As in real life she was the controller of kings, so in literature she became the epitome of desire:

Were the lands all mine
From the Elbe to the Rhine,
I'd think little of their charms
If the Queen of England
Lay in my arms.

After her separation from her unfaithful husband Henry in 1168, Eleanor created under her jurisdiction the famed Courts of Love at Poitiers, where women ruled supreme over men, and where living was for pleasure, of which the highest and purest was lovemaking.11


Whether these were true feudal courts with women acting the role of dukes and barons, hearing legal points of love where men were the defendants, has not been shown by primary source evidence. The tradition of the troubadours was for two jongleurs to argue a point of love in a performance of a musical piece known as a sirventes. Perhaps indeed Eleanor, Marie of Champagne, Isabel of Flanders, Ermengarde of Narbonne and Emma of Anjou took the musical performance a stage further and formalised it into a hearing with themselves on the dais, or perhaps they simply dressed up an existing musical show with parades, jousts and other formal occasions.
But it is known that  Eleanor's court was glamorous in the extreme.
To the disgust of the older generation, such as John of Salisbury, the young people  with whom Eleanor surrounded herself  took wholeheartedly to the fast way of life associated with lovemaking. It was not just the fashionable haircuts and the licentious clothes, it was also the flattery, the politeness, the table manners,  the polyphonal singing,  the  mummery and the mimes of actors, dancers and magicians.

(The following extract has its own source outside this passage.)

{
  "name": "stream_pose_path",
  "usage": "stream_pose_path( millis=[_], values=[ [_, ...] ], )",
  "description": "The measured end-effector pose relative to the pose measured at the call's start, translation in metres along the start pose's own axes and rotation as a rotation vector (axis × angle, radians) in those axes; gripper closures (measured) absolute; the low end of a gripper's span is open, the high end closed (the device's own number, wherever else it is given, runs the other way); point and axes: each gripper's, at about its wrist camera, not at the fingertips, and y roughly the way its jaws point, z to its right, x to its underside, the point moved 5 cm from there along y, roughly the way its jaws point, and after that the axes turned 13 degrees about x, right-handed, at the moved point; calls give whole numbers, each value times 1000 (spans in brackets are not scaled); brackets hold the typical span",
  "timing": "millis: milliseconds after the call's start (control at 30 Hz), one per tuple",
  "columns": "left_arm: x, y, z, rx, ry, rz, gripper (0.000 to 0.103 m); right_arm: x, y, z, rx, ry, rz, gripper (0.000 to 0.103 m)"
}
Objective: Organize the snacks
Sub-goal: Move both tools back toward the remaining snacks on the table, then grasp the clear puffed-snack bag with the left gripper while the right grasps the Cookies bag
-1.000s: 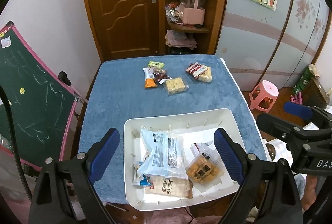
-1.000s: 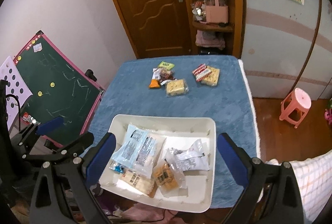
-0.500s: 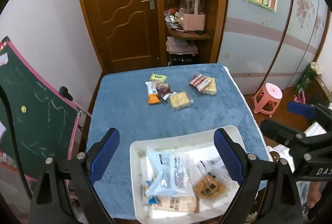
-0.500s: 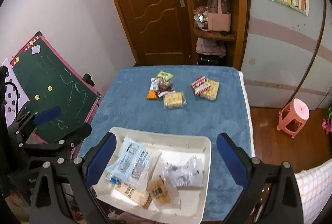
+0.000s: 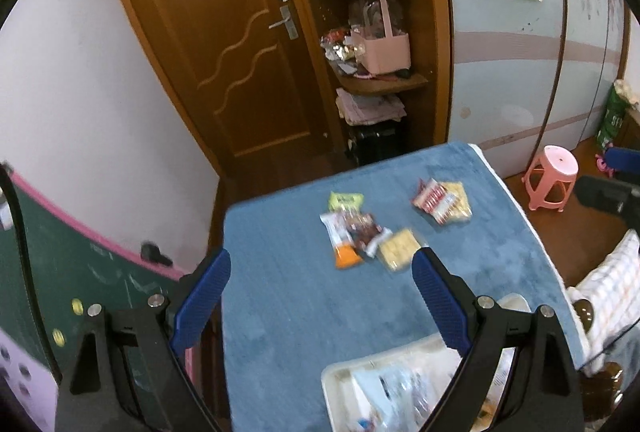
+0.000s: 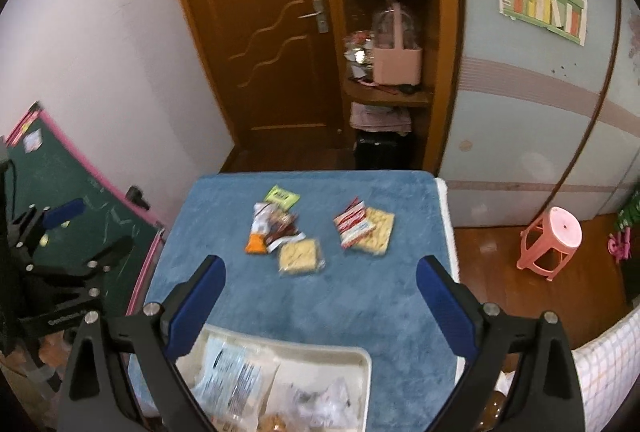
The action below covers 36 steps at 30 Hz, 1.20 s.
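Observation:
A white tray (image 6: 352, 354) with several snack packs, among them a pale blue pack (image 6: 232, 372), sits at the near edge of the blue table; it also shows in the left wrist view (image 5: 336, 376). Loose snacks lie at the far side: a yellow cracker pack (image 6: 301, 256), an orange-tipped pack (image 6: 258, 228), a green pack (image 6: 283, 196), a red-and-white pack (image 6: 354, 226). In the left wrist view the cracker pack (image 5: 398, 249) is blurred. My left gripper (image 5: 320, 306) and right gripper (image 6: 318, 306) are open and empty, above the tray's far edge.
The blue cloth-covered table (image 6: 360, 304) stands before a wooden door (image 6: 272, 32) and a corner shelf (image 6: 388, 92). A chalkboard easel (image 6: 60, 192) leans at the left. A pink stool (image 6: 550, 242) stands on the floor at the right.
Both grippers have risen and tilted toward the far side of the table. The tray has slid down to the bottom of both views. Both grippers stay open.

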Motion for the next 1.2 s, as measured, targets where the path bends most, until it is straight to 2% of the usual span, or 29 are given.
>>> stream_pose_path(
  millis=[167, 300, 433, 567, 733, 833, 1033, 1100, 1167, 1200],
  values=[
    [-35, 39, -10, 23, 29, -7, 11, -39, 35, 19, 29, 76, -29, 6],
    [-47, 95, -4, 93, 59, -55, 11, -57, 79, 32, 83, 128, -59, 6],
    [-38, 166, 13, 139, 123, -134, 11, -52, 151, 42, 138, 181, -134, 6],
    [-13, 240, 32, 237, 179, -248, 11, -35, 217, 43, 160, 197, -201, 9],
    [21, 302, 47, 342, 210, -356, 11, -11, 287, 25, 112, 153, -310, 22],
    [38, 327, 54, 411, 211, -400, 11, 1, 320, 16, 124, 132, -365, 29],
    [56, 352, 63, 439, 221, -446, 11, 16, 352, 8, 116, 120, -434, 42],
    [61, 358, 64, 444, 216, -461, 11, 20, 355, 5, 88, 117, -431, 45],
    [66, 363, 65, 446, 211, -475, 11, 20, 353, -1, 75, 87, -408, 58],
    [67, 367, 64, 448, 210, -482, 11, 19, 351, -5, 58, 73, -398, 70]
  ],
)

The chronicler Geoffrey of Vigeois complained that whereas the nobles of Limoges and Comborn were once content to go about in sheep and fox skins, in Eleanor's day the humblest would have blushed to be in anything but clothes of rich and precious stuffs, in colours to suit their humour. They snipped the cloth in rings and slashes to show the underlining, and their  sleeves trailed like monk's habits.
And as for the women - they went about with trains so long that they looked like snakes.12

The influence of the importation of boatloads of eastern luxuries was reflected in the quantity and types of gifts the ladies expected from their lovers: handkerchiefs, a fillet, a gold or silver wreath, a brooch, a mirror, a purse, a girdle, a tassel, a comb, sleeves, gloves, a ring, a powder box, little dishes, or any small object suitable for the toilet of the lady.13

Yet it was not only Eleanor who focussed the energy of the poets.
Of almost equal importance is her daughter by Louis, Marie  Countess of Champagne, born in 1145.
She came to her mother's court at Poitiers, where she established her intellectual influence in unforgettable style.
She had been married at the age of 19 to Henry of Champagne, later to become King of Jerusalem at the conclusion of the Third Crusade.
At the age of 30, Marie was living an independent life in the English Queen's court. Here she met her half brother, then Count of Poitou, later Richard the Lionheart, and he fell in love with her, even though she was many years his senior, and his half sister. It was to her that he wrote his poems during his sad years in captivity.
Under Marie's influence, two monumental literary works were generated: Andreas Capellanus' The Art of Courtly Love, and the Arthurian stories penned by Chretien de Troyes. Both writers acknowledged her direct inspiration of their writing. Chretien says at the outset of his story of Lancelot that the countess - a noble lady worth as many queens as gems are worth pearls - commanded him  directly to make the book, and that she had furnished him with the material and treatment of it. He may simply have been flattering his patron, but there is no reason to think otherwise than that it was she who instigated the telling of this ground breaking story.14
Andreas' work seeks to reconcile the Roman thoughts of lovemaking encapsulated in the writings of Ovid with the practice of the Courts of Love. He describes many cases involving problems of love, and suggests solutions to them according to a set of precepts welding Roman and medieval practice.
Chretien introduces to the world the stories of history's most famous lovers, for the first time telling at length of Arthur, Guinevere and Lancelot, in their doomed triangle of passion and betrayal.
He also formulated the story of Percival's Quest for the Holy Grail, the spiritual essence of the highest form of love, and in itself a metaphor for the search for the secrets of the Holy Land.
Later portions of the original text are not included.